New regulations are further lowering health risks within fire stations. Building standards now require stations to include “a new type of washing machine, called an extractor,” that better cleans firefighters’ protective gear without damaging its fire-retardant properties, Purtell said. “Along with that change in the code, fire stations now have to be designed so that you can walk directly from outside the station into the decontamination area and take off or drop your gear. That prevents contaminants, which aren’t always visible because they can be microscopic particles or chemicals or smoke residue, from getting into the interior air.
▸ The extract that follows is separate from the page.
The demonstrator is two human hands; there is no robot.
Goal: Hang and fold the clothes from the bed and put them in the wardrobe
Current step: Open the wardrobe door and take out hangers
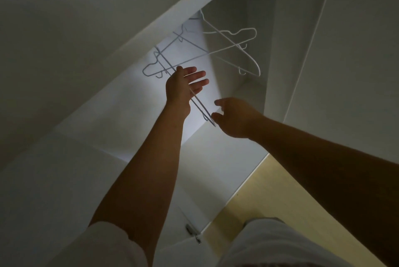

New record-keeping requirements also help fire companies track each piece of gear and when it was cleaned so that nobody puts on dirty gear by accident.”
Fire stations are also adopting new technologies to contain exhaust in the truck bays.
“Clients are now asking for a source capture system,” Purtell said. “That is a hose that sits on the tailpipe of a vehicle. As soon as the vehicle is started up, it exhausts those emissions to the outside so those contaminants never get into the fire station air. The systems have a magnetic release so they automatically detach when the vehicle starts to move.”
In addition to increasing the cost of fire station projects, those technology and regulated changes present project teams with additional challenges, including how to redesign space, install additional water and electrical service for extractors, and modify heating/cooling systems and fresh air supplies to support source capture systems.